[Doc-SIG] New document - pytext-fat

Guido van Rossum guido@digicool.com
Thu, 29 Mar 2001 17:09:40 -0500


> > 	<http://www.tibsnjoan.co.uk/docutils/fat.html>

Lots of good stuff here.  Comments (I wish I had the ST source, but I
don't, so I won't bother quoting from it):

- I think that the references to DOM trees are unnecessarily
  implementation details -- even though I like the idea of a
  formalized tree representation.  (I happen to think DOM is
  overrated, but I won't object against its use -- I do object against
  mentioning it in the spec.)

- Call me oldfashioned, but I like having an extra space between
  sentences.  Emacs text mode has some very good heuristics for this.

- Why is it bad to insist on whitespace between list items?  That
  would make the block rules simpler and cause significantly fewer
  situations where a list item is mistakenly started.  At the very
  least I'd insist on a blank line before the first item and after the
  last item of a list.

- The indentation rules are essentially those used for Python source.
  I'm glad you say outright that you won't use them in the way ST uses
  them -- as you may know by now, I think ST's use of indentation
  level to derive heading levels is painful.  For nested lists, it's
  fine of course, and also for creating the occasional indented text
  paragraph a la <blockquote>.

- Using --- for descriptive list is no better than --.  (Note that
  there's a typo in the example -- the second example uses '--'
  instead of '---'.  If you *have* to have descriptive lists, try
  doing something creative with input that already looks the way you
  propose that descriptive lists be rendered.  I think that maybe, as
  long as you are measuring indentation anyway, you *should* consider
  the indentation of subsequent lines, requiring all lines of a text
  paragraph to be indented the same, and marking the start of a new
  block on a change in indent.  After all, if we want the source to be
  readable, we can't tolerate a ragged left margin (except in literal
  blocks).  Sure, there are people who indent the first line of their
  paragraphs.  There are also typesetting conventions that *dedent*
  the first line of each paragraph.  But for plain text, I've found
  both conventions ugly and distracting, and I wouldn't mind ruling
  these out so we can use indentation changes for other purposes.

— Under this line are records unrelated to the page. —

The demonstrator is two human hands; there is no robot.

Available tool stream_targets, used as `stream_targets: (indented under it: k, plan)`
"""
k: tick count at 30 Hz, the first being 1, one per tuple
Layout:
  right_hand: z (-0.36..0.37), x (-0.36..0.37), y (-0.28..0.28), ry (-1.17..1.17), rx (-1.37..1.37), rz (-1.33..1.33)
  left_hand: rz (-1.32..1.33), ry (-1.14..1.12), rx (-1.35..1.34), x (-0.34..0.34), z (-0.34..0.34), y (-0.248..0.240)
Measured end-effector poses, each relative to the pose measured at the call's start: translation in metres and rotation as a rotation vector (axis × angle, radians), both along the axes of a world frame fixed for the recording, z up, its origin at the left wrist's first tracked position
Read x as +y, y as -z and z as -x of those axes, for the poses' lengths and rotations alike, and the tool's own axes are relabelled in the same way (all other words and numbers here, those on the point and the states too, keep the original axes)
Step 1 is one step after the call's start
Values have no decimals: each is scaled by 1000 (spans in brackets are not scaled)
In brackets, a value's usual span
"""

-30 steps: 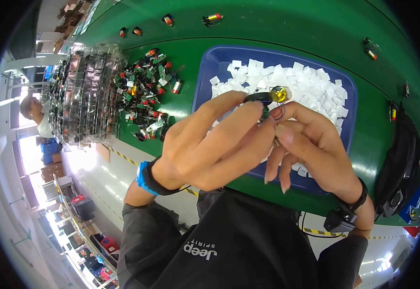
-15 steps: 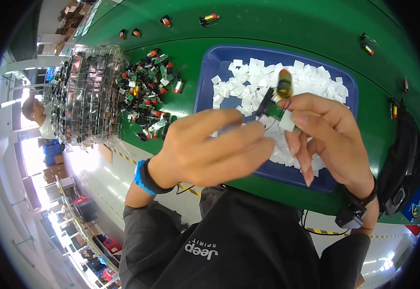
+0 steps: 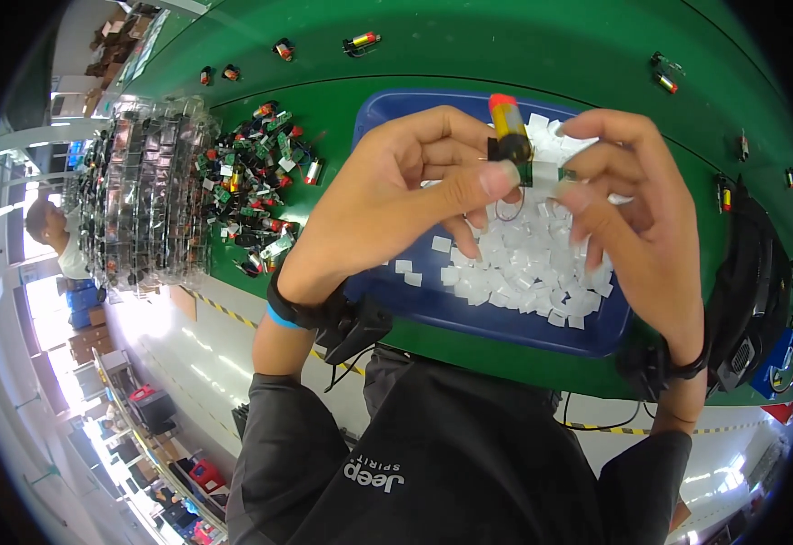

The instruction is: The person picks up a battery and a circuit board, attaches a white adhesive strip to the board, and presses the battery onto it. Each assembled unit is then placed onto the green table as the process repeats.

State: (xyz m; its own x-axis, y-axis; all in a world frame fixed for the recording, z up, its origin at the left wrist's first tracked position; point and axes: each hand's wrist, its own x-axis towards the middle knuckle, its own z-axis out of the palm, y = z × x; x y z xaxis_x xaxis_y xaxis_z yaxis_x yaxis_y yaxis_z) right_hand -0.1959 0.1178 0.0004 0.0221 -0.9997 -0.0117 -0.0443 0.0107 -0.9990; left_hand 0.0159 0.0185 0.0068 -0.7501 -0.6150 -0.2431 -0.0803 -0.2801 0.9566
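My left hand (image 3: 387,186) pinches a small electronic assembly above the tray, thumb in front and fingers behind. It has a yellow cylindrical battery (image 3: 508,124) with a red end, a black part and a green circuit board mostly hidden by the thumb. A thin wire loops below it. On the board's right side is a white square pad (image 3: 545,173); whether it is stuck on cannot be told. My right hand (image 3: 646,222) is beside the pad, fingers apart and slightly blurred, thumb tip close to its edge. Beneath lies a blue tray (image 3: 469,329) of loose white squares (image 3: 505,259).
Left of the tray is a heap of similar assemblies (image 3: 249,182), with stacked clear plastic trays (image 3: 146,191) beyond. Several single assemblies (image 3: 361,43) lie along the green table's (image 3: 469,41) far side. A black bag (image 3: 746,318) stands at the right. Another person (image 3: 60,236) is at far left.
My left hand has turned and taken hold of the assembly, which was in my right hand. The battery's red end now points up. My right fingers have spread away from it.
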Motion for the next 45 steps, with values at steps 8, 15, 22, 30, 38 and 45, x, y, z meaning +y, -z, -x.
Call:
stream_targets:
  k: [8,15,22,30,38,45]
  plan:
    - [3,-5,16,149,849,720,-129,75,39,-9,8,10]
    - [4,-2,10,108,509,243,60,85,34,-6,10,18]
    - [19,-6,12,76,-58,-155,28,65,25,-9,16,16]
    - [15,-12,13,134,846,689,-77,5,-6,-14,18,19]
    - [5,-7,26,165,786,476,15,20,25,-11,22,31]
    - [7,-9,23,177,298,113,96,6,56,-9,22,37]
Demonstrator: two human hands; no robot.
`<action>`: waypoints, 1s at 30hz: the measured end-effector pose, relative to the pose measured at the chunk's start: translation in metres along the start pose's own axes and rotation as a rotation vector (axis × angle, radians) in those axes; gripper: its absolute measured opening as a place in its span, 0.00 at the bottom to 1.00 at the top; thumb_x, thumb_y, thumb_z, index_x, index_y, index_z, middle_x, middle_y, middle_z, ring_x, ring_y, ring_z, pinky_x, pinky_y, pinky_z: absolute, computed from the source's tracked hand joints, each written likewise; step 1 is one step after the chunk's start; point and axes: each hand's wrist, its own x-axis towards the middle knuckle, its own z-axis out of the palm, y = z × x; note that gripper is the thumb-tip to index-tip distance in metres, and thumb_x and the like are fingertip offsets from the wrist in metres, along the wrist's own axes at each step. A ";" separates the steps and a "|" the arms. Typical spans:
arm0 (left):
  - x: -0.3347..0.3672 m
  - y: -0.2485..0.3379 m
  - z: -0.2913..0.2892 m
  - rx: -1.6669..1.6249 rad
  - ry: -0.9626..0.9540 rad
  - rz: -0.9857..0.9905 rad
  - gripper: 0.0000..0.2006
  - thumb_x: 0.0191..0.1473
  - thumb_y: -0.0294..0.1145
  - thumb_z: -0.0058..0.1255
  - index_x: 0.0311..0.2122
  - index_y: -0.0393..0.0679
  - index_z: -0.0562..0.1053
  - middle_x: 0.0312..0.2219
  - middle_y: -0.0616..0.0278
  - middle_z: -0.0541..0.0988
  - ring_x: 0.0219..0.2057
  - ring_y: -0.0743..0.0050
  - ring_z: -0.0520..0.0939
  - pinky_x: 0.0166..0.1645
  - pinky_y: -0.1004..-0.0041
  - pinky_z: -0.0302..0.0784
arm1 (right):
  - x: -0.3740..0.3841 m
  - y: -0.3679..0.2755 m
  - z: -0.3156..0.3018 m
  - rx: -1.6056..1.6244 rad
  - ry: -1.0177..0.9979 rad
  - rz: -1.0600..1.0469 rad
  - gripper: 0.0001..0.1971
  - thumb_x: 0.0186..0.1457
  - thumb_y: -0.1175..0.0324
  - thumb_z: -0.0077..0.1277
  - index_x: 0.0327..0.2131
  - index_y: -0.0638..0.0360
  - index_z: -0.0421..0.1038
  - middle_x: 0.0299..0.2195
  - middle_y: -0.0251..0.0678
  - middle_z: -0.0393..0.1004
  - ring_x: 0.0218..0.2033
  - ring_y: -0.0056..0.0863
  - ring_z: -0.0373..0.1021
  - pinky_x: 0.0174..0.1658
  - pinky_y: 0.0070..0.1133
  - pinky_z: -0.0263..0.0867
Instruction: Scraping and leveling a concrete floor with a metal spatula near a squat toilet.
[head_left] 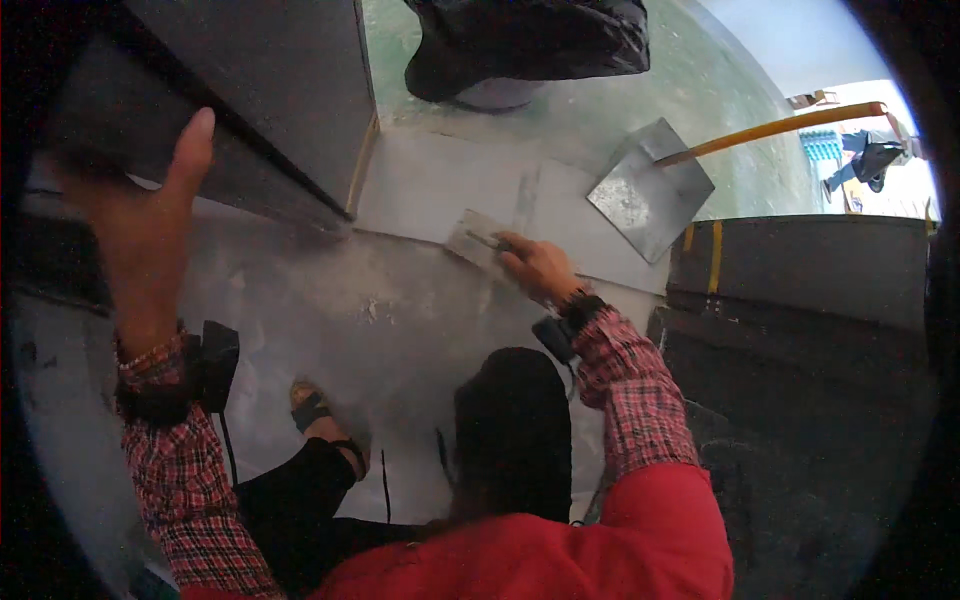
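My right hand (540,268) grips the handle of a trowel (466,238) with a flat rectangular blade. The blade lies along the seam where the pale slab meets the grey, dusty floor. At the upper left my left hand (150,215) is raised beside a dark panel, its thumb stretched away from the fingers. Those fingers are blurred against the dark surface, and I see nothing held in them. Whether they touch the panel I cannot tell. Small pale crumbs (375,310) lie on the floor left of the trowel.
A square metal plate with a long wooden handle (652,190) rests right of the trowel. Beyond the slab (430,185) hangs a black plastic bag (530,45). Dark walls (800,270) flank both sides. My sandalled foot (310,405) is on the floor. Another person (855,165) appears far right.
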 end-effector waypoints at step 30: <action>-0.013 0.008 0.000 -0.039 0.097 -0.028 0.50 0.37 0.36 0.64 0.58 0.34 0.40 0.54 0.47 0.54 0.54 0.59 0.58 0.58 0.66 0.51 | -0.062 0.126 0.010 0.162 0.411 0.379 0.23 0.55 0.57 0.41 0.53 0.53 0.60 0.41 0.52 0.69 0.43 0.47 0.66 0.46 0.32 0.61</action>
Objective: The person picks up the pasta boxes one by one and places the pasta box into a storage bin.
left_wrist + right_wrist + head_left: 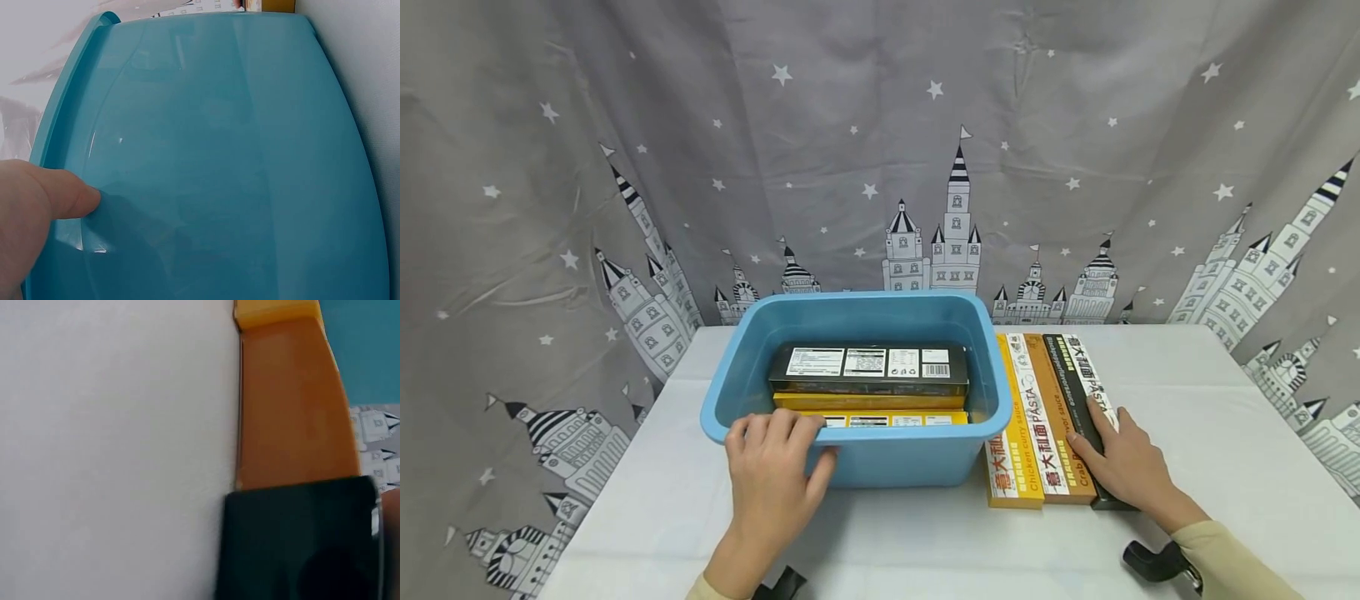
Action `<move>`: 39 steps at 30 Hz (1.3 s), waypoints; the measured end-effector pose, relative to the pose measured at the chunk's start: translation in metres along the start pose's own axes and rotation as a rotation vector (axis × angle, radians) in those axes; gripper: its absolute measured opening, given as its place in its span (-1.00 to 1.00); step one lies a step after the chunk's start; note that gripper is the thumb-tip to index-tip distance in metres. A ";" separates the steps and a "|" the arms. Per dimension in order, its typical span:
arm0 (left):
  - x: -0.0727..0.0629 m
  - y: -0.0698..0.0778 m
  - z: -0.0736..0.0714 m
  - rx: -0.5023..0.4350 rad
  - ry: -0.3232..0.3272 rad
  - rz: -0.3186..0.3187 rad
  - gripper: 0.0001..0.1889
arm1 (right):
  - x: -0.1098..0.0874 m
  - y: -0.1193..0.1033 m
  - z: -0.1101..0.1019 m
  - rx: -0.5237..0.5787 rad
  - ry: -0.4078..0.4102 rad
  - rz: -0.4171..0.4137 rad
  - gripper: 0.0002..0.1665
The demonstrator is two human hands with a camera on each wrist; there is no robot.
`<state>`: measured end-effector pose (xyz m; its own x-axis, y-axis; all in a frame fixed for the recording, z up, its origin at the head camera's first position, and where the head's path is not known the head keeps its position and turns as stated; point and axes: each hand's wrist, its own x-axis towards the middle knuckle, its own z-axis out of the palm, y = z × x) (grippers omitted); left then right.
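Note:
My left hand grips the front rim of a blue plastic tub, fingers over the edge and thumb against the outside wall. Inside the tub lie a black box with white label panels and yellow boxes. To the tub's right, several long pasta boxes lie side by side. My right hand holds the near part of the outermost one, a black pasta box, its thumb at the left edge and fingers toward the right; the fingers' far side is hidden. Its dark end shows in the right wrist view.
Left of the black box are a brown pasta box and a yellow pasta box, packed close by the tub. They lie on a white-covered table. A grey curtain with castles and stars hangs behind.

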<state>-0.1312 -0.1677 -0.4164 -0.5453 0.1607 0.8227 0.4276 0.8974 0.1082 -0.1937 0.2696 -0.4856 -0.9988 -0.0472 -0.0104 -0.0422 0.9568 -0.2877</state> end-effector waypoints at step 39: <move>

- Requiring the spaces around the delimiter doesn't help (it's too
  subtle).

- An alternative could be to use -- or --- but require some kind of
  explicit markup to start and end a descriptive list.

- I'm glad that you don't auto-renumber ordered lists.

- I'm not sure that there's a point to allowing disjoint text for
  ordered (or any kind of) list.  Again, if we believe that the source
  should read as well as plain text, we should require that it is
  formatted neatly.  The disjoint text example you give seems to come
  straight from the LaTeX (or similar) manual where it explains that
  whitespace details in the input are ignored.  But we *shouldn't*
  ignore any whitespace details in the input, since that's our main
  clue!

- Having to work around auto-detection of numbered lists is my #1 ST
  pet peeve.  I know that part of that's a ST bug -- but I still
  believe ordered lists are not sufficiently important to warrant the
  pain they occasionally cause.  The Emacs text mode I use
  automatically detects numbered lists and it is *never* what I want.
  At the very least you should require that the rest of the input is
  neatly formatted the way one would format an ordered list in a plain
  text document.

- The paragraph about intermingling is ambiguous.  Is it natural to
  have a list with some ordered items, some items using *, and some
  items using -?  I think not.  If you meant nesting, of course you're
  right -- but please say so, and give an example.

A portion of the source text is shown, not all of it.